To increase revenues to the oil-field cleanup fund so that it can meet the state's current and anticipated liabilities, the bill requires the commission to reestablish specific performance goals for the fund through the biennial legislative appropriations request process, including goals for well plugging and site remediation; raises the cap on the fund to $20 million, with a $10 million lower threshold to restart collection of oil field regulatory fees; and prescribes specific fee increases in the statutes. The bill also requires the commission to maintain fund expenditure reports identifying expenditures for cleanup activities, staff salaries, contract amounts, and wells and sites cleaned up, and it creates an Oil-Field Cleanup Fund Advisory Committee to monitor expenditures and activities.
The bill includes provisions to improve financial assurance requirements and enforcement to address the problem of abandoned wells and polluted sites, and it allows the commission to establish a voluntary program to provide incentives to landowners and developers to clean up contaminated oil field sites, allowing such landowners and developers to be statutorily released from liability from future cleanup costs.
The bill allows the commission to establish rules for risk-based assessment of efforts to remediate contaminated oil and gas sites, and it requires the commission to prioritize testing of high-risk wells under its jurisdiction. Specifically, the bill requires the commission to identify abandoned wells in the state's inventory that have a higher risk of contaminating surface water or groundwater, determine the need to test such wells, and periodically test them, giving priority to plugging high-risk wells with compromised casings.
The bill enhances state regulation of pipelines by requiring the commission to consider standard criteria in its penalty structure for pipeline safety violations, establishing a structure for determining penalty levels and a more standardized process for administering penalties, and authorizing the commission to require an operator to submit an assessment or testing plan for approval under certain conditions. The bill sets forth conditions under which a pipeline assessment or testing plan would be required and establishes detailed requirements for the contents of such plans. To improve safety standards for pipeline operators and owners, the bill requires the commission to require operators of certain pipeline facilities to communicate and conduct liaison activities with emergency response officials; the commission also must require the owner or operator of a pipeline facility within 1,000 feet of a public school to develop an emergency response plan.

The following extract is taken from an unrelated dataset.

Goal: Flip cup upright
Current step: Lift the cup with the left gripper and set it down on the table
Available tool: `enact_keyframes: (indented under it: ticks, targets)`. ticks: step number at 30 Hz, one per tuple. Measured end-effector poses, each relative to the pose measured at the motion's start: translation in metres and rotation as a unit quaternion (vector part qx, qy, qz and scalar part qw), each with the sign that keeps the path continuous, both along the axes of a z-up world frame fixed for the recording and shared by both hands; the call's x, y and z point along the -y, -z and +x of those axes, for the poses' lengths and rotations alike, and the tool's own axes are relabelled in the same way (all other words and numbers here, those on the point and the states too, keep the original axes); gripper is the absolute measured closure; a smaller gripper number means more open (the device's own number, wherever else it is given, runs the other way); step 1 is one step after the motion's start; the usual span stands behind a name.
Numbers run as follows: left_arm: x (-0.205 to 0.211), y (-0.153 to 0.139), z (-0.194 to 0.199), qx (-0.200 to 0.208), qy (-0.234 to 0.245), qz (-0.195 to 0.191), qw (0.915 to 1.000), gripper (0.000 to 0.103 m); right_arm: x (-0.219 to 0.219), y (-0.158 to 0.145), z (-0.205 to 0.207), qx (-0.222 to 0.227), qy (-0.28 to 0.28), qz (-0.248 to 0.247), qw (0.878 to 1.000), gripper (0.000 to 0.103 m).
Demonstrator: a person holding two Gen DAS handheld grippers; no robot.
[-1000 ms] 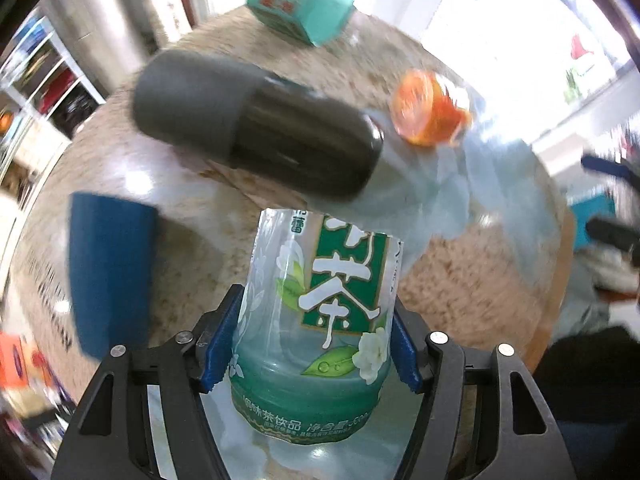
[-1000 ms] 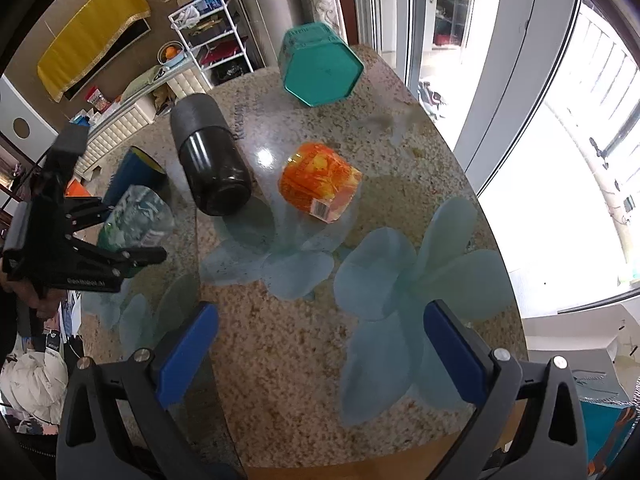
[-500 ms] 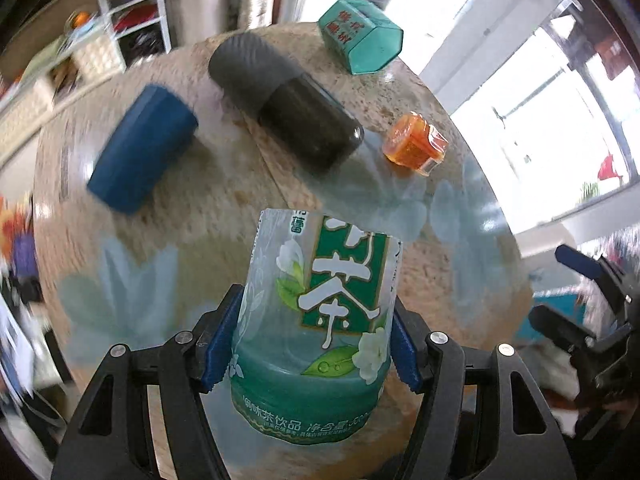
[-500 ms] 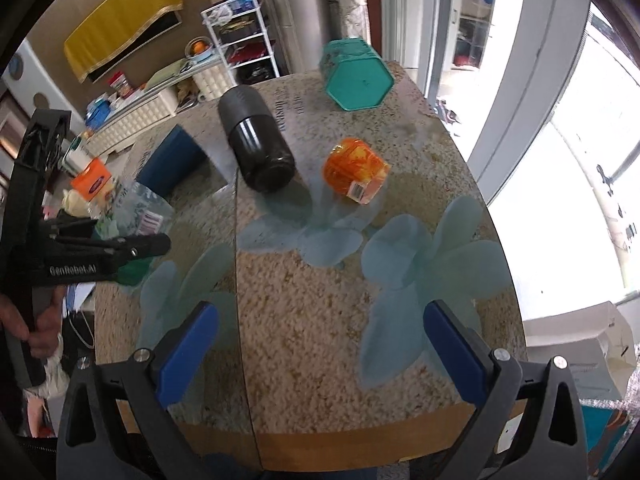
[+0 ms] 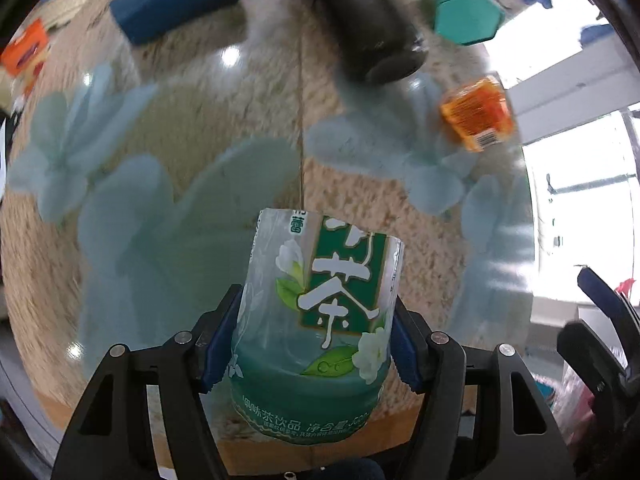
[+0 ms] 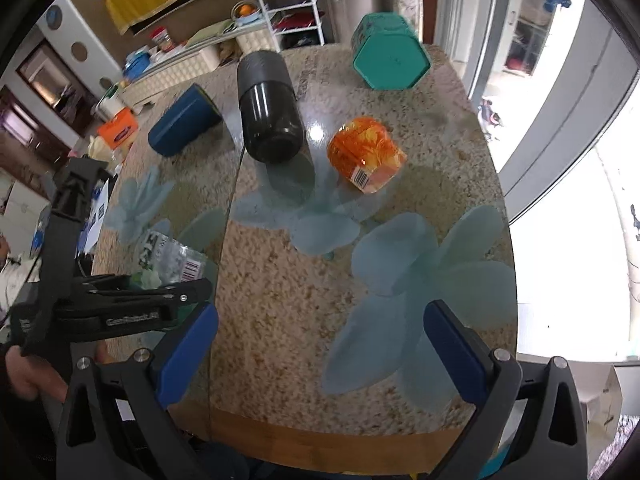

Other related provisions expand public notice requirements for new or expanded pipeline systems and provide for a study of the desirability of requiring a pipeline operator, owner, or manager to establish and provide evidence of financial responsibility to protect the public from costs resulting from pipeline discharges.
The bill transfers gas utility rate cases from the commission to the State Office of Administrative Hearings. The bill also authorizes certain electronic financial transactions, allowing the commission to collect fees and penalty payments electronically and allowing gas utilities, on receiving a customer request, to bill customers over the Internet or by other electronic means. Other provisions streamline the process for the commission to dispose of equipment from delinquent, inactive wells; clarify requirements for testing of gas piping systems in schools; allow municipalities to surrender jurisdiction over gas utilities to the commission; and clarify gas utilities' obligation to serve certain commercial customers.
Senate Bill 310 takes effect September 1, 2001, except for provisions relating to drilling permit fees and financial security requirements, which take effect September 1, 2004.